= Task prompt =
Please quote the material exactly, every line of it.

Start of Block

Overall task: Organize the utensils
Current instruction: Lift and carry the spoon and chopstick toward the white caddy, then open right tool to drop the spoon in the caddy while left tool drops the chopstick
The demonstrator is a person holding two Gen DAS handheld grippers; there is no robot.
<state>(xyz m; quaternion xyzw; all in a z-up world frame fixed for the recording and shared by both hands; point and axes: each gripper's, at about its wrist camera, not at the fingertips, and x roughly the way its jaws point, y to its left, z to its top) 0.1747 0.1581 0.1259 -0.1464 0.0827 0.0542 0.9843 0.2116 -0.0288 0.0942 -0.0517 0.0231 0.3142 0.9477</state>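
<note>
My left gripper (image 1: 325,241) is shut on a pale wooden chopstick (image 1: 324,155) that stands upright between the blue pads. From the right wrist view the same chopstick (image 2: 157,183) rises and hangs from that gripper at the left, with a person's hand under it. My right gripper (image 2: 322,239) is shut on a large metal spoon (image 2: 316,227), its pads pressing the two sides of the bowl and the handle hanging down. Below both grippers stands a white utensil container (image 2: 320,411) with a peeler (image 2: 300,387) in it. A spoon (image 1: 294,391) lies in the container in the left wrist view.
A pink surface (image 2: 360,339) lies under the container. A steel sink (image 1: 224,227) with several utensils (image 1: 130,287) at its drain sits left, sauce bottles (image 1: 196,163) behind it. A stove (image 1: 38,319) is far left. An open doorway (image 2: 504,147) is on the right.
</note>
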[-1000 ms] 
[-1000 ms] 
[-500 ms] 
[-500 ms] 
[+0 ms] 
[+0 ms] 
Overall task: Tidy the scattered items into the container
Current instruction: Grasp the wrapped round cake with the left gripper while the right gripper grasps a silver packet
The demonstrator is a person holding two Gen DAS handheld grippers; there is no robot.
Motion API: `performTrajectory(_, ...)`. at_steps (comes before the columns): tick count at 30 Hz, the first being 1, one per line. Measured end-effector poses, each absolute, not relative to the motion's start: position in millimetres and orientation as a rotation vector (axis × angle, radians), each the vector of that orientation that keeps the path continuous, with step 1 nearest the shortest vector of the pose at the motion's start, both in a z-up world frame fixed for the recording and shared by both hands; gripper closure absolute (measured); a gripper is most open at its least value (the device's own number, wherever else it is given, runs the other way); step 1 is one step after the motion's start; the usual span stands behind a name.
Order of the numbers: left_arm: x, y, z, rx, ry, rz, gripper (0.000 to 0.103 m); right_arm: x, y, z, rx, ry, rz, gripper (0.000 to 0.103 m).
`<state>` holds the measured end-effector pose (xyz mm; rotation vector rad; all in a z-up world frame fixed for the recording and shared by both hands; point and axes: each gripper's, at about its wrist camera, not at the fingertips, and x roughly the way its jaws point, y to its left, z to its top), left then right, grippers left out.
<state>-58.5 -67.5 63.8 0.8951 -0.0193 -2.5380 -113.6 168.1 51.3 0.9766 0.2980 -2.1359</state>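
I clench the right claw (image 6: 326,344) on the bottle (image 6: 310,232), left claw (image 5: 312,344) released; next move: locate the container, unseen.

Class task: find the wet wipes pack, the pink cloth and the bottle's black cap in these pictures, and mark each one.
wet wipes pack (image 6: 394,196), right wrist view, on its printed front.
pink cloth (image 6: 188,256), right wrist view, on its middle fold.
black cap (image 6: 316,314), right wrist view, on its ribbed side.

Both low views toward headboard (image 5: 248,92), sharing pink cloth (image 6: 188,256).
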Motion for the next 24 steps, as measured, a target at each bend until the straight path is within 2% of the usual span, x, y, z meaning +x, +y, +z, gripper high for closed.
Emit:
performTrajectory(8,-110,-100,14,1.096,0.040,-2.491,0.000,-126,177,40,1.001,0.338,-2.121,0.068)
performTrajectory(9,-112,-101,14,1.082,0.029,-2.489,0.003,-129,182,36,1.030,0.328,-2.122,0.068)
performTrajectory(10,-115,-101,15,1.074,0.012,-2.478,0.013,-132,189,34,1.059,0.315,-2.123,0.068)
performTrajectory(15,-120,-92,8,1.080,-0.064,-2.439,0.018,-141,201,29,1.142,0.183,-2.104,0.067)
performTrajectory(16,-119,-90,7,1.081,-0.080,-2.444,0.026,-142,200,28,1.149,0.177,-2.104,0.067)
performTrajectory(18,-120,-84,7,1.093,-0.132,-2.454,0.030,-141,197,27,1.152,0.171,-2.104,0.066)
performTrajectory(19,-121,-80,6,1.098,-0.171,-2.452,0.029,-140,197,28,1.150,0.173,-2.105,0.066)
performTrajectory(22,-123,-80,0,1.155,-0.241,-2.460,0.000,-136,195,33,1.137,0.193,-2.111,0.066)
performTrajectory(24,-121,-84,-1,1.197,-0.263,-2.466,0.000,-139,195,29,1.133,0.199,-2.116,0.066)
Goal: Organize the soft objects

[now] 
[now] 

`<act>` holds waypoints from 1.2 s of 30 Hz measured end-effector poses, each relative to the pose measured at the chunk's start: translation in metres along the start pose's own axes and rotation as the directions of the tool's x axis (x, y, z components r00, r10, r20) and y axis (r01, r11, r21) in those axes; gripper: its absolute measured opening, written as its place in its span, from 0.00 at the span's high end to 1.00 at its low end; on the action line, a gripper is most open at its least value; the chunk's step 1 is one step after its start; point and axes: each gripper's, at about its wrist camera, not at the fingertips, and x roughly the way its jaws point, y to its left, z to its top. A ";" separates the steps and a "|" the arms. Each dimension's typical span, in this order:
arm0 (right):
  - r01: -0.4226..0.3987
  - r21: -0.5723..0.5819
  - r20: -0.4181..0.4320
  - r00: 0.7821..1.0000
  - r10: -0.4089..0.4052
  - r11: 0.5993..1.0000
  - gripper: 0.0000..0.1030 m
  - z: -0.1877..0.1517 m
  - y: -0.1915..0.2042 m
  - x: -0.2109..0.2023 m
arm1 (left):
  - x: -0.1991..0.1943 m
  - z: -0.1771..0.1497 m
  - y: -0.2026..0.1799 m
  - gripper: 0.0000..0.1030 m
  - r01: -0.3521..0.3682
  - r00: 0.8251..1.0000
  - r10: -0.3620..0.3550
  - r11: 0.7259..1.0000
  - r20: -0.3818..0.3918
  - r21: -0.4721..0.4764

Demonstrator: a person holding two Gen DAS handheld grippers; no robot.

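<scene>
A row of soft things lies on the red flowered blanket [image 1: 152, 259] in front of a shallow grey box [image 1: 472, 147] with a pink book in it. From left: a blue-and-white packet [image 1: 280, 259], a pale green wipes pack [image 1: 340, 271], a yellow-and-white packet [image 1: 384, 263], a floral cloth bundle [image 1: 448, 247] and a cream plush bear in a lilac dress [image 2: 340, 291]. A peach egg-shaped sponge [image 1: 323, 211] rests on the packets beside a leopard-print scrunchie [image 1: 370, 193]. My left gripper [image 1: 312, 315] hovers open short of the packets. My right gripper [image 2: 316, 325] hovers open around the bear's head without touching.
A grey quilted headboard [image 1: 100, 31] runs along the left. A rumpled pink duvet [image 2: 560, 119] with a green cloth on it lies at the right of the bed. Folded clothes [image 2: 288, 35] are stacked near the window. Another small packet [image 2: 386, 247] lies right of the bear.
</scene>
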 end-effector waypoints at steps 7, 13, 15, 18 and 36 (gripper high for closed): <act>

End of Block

= Written solution =
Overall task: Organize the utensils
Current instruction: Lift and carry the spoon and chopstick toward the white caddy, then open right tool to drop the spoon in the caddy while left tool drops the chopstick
The demonstrator is a person holding two Gen DAS handheld grippers; there is no robot.
<state>(xyz m; quaternion xyzw; all in a z-up world frame fixed for the recording and shared by both hands; point and axes: each gripper's, at about its wrist camera, not at the fingertips, and x roughly the way its jaws point, y to its left, z to its top) 0.1747 0.1581 0.1259 -0.1464 0.0827 0.0542 0.9843 0.2116 -0.0288 0.0942 -0.0517 0.0231 0.3142 0.9477</state>
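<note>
My left gripper (image 1: 325,241) is shut on a pale wooden chopstick (image 1: 324,155) that stands upright between the blue pads. From the right wrist view the same chopstick (image 2: 157,183) rises and hangs from that gripper at the left, with a person's hand under it. My right gripper (image 2: 322,239) is shut on a large metal spoon (image 2: 316,227), its pads pressing the two sides of the bowl and the handle hanging down. Below both grippers stands a white utensil container (image 2: 320,411) with a peeler (image 2: 300,387) in it. A spoon (image 1: 294,391) lies in the container in the left wrist view.
A pink surface (image 2: 360,339) lies under the container. A steel sink (image 1: 224,227) with several utensils (image 1: 130,287) at its drain sits left, sauce bottles (image 1: 196,163) behind it. A stove (image 1: 38,319) is far left. An open doorway (image 2: 504,147) is on the right.
</note>
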[-1000 ms] 
[-1000 ms] 
[-500 ms] 
[-500 ms] 
[+0 ms] 
[+0 ms] 
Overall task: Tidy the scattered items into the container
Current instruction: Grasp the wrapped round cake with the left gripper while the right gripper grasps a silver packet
The demonstrator is a person holding two Gen DAS handheld grippers; there is no robot.
Motion API: `performTrajectory(_, ...)`. at_steps (comes before the columns): tick count at 30 Hz, the first being 1, one per line. Measured end-effector poses, each absolute, not relative to the motion's start: position in millimetres and orientation as a rotation vector (axis × angle, radians), each the vector of that orientation that keeps the path continuous, with step 1 nearest the shortest vector of the pose at the motion's start, both in a z-up world frame fixed for the recording and shared by both hands; gripper closure absolute (measured); a gripper is most open at its least value (the device's own number, wherever else it is given, runs the other way); step 1 is one step after the motion's start; the usual span stands behind a name.
Order of the numbers: left_arm: x, y, z, rx, ry, rz, gripper (0.000 to 0.103 m); right_arm: x, y, z, rx, ry, rz, gripper (0.000 to 0.103 m).
`<state>` holds the measured end-effector pose (xyz mm; rotation vector rad; all in a z-up world frame fixed for the recording and shared by both hands; point and axes: each gripper's, at about its wrist camera, not at the fingertips, and x roughly the way its jaws point, y to its left, z to its top), left then right, grippers left out.
<state>-58.5 -67.5 63.8 0.8951 -0.0193 -2.5380 -113.6 168.1 51.3 0.9766 0.2980 -2.1359</state>
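I clench the right claw (image 6: 326,344) on the bottle (image 6: 310,232), left claw (image 5: 312,344) released; next move: locate the container, unseen.

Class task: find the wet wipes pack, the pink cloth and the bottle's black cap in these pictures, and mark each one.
wet wipes pack (image 6: 394,196), right wrist view, on its printed front.
pink cloth (image 6: 188,256), right wrist view, on its middle fold.
black cap (image 6: 316,314), right wrist view, on its ribbed side.

Both low views toward headboard (image 5: 248,92), sharing pink cloth (image 6: 188,256).
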Motion for the next 24 steps, as measured, a target at each bend until the straight path is within 2% of the usual span, x, y, z meaning +x, +y, +z, gripper high for closed.
Emit:
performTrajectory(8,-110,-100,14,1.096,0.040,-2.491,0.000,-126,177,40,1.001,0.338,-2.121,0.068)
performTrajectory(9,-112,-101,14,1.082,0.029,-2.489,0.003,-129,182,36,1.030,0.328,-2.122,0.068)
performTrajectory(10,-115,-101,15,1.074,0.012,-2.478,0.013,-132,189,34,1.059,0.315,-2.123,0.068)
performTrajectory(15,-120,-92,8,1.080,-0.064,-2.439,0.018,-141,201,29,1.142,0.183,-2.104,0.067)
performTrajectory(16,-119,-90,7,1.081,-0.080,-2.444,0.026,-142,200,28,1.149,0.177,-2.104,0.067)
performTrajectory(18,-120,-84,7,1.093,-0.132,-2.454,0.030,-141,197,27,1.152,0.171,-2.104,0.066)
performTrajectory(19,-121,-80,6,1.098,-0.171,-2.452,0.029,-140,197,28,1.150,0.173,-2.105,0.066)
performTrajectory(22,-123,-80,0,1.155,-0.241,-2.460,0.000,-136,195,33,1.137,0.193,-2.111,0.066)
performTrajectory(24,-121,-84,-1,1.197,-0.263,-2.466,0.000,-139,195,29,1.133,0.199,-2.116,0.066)
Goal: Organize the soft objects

[now] 
[now] 

`<act>` holds waypoints from 1.2 s of 30 Hz measured end-effector poses, each relative to the pose measured at the chunk's start: translation in metres along the start pose's own axes and rotation as the directions of the tool's x axis (x, y, z components r00, r10, r20) and y axis (r01, r11, r21) in those axes; gripper: its absolute measured opening, written as its place in its span, from 0.00 at the span's high end to 1.00 at its low end; on the action line, a gripper is most open at its least value; the chunk's step 1 is one step after its start; point and axes: each gripper's, at about its wrist camera, not at the fingertips, and x roughly the way its jaws point, y to its left, z to its top. A ";" separates the steps and a "|" the arms. Each dimension's typical span, in this order:
arm0 (right):
  - r01: -0.4226..0.3987
  - r21: -0.5723..0.5819
  - r20: -0.4181..0.4320
  - r00: 0.7821..1.0000
  - r10: -0.4089..0.4052
  - r11: 0.5993..1.0000
  - gripper: 0.0000..0.1030 m
  - z: -0.1877..0.1517 m
  - y: -0.1915..0.2042 m
  - x: -0.2109..0.2023 m
arm1 (left):
  - x: -0.1991..0.1943 m
  - z: -0.1771..0.1497 m
  - y: -0.2026..0.1799 m
  - gripper: 0.0000..0.1030 m
  - r01: -0.3521..0.3682
  - r00: 0.8251..1.0000
  - r10: -0.3620..0.3550
  - r11: 0.7259..1.0000
  - r20: -0.3818..0.3918
  - r21: -0.4721..0.4764

Demonstrator: a person holding two Gen DAS handheld grippers; no robot.

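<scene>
A row of soft things lies on the red flowered blanket [image 1: 152, 259] in front of a shallow grey box [image 1: 472, 147] with a pink book in it. From left: a blue-and-white packet [image 1: 280, 259], a pale green wipes pack [image 1: 340, 271], a yellow-and-white packet [image 1: 384, 263], a floral cloth bundle [image 1: 448, 247] and a cream plush bear in a lilac dress [image 2: 340, 291]. A peach egg-shaped sponge [image 1: 323, 211] rests on the packets beside a leopard-print scrunchie [image 1: 370, 193]. My left gripper [image 1: 312, 315] hovers open short of the packets. My right gripper [image 2: 316, 325] hovers open around the bear's head without touching.
A grey quilted headboard [image 1: 100, 31] runs along the left. A rumpled pink duvet [image 2: 560, 119] with a green cloth on it lies at the right of the bed. Folded clothes [image 2: 288, 35] are stacked near the window. Another small packet [image 2: 386, 247] lies right of the bear.
</scene>
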 end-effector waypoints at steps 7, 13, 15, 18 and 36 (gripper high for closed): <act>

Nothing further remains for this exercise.